Open Sourcing NonEmpty

Monday June 25, 2018

We often work with collections that we know should never be empty, but the types we are given in the Swift standard library make no such guarantees. To compensate, we must sprinkle ifs and guards into our code so that we can protect against the case that we know should be impossible.

We’ve explored the concept of “algebraic data types” a few times on this series, and it’s a topic almost entirely devoted to the endeavor of making “impossible states unrepresentable” by the compiler. Our most recent episode even showed how we could use algebra to naturally lead us to a type that gives us compile-time guarantees that a collection can never be empty.

We believe that a compiler proven non-empty type is incredibly important for every developer to have at their disposal, and so that’s why today we are open sourcing our NonEmpty library.

NonEmpty

The core of the library is just a single generic type, NonEmpty<C>, which allows you to transform any collection type C into a non-empty version of itself. The majority of the code in the library consists of conformances on NonEmpty to make it act as much like the collection that it wraps.
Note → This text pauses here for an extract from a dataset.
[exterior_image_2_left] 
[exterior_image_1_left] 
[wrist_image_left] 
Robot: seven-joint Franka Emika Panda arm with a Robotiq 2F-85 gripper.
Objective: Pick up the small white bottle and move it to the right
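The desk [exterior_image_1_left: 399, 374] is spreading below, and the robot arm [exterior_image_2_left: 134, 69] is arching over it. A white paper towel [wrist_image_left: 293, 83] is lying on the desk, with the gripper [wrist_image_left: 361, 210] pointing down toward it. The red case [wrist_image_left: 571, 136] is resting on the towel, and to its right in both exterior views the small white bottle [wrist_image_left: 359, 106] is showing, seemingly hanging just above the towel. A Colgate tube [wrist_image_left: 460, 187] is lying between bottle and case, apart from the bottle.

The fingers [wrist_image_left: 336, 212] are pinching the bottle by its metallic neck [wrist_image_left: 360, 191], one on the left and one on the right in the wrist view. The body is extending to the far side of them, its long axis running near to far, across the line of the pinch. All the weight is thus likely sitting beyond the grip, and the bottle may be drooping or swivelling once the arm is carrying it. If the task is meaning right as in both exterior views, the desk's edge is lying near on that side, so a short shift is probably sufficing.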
Using NonEmpty it is very easy to model an array that is provable to never be empty:

let xs = NonEmpty<[Int]>(1, 2, 3, 4)
xs.forEach { print($0) }  // 1, 2, 3, 4
xs.first + 1              // 2

Notice that in the last line we are adding 1 directly to xs.first. That is possible because with the NonEmpty type first actually returns a non-optional since it is guaranteed to produce a value, and therefore we do not even have to think about the nil case.

We are not limited to only creating non-empty arrays. We can also create non-empty versions of other collections in the standard library, like sets!

let ys = NonEmpty<Set<Int>>(1, 1, 2, 2, 3, 4)
ys.forEach { print($0) }
4
1
2
3

But why stop at sets? We can also model non-empty dictionaries:

let zs = NonEmptyDictionary<String, Int>(
  ("one", 1), ["two": 2, "three": 3]
)
zs["one"]   // .some(1)
zs["four"]  // .none

Heck, we may not think of things like this often, but even String is a collection. We can make non-empty strings!

let greeting = NonEmpty<String>("H", "ello World")
print("\(greeting)!")  // "Hello World!"

All of these collections are proven, by the compiler, to always contain at least one value. We no longer have to guard against an empty collection or worry about sending invalid data to an API. The compiler is keeping us in check.

Applications

There are many applications of non-empty collection types, but it can be hard to see since the Swift standard library does not give us this type. We don’t often think about whether or not a non-empty array would be more appropriate than a potentially empty array.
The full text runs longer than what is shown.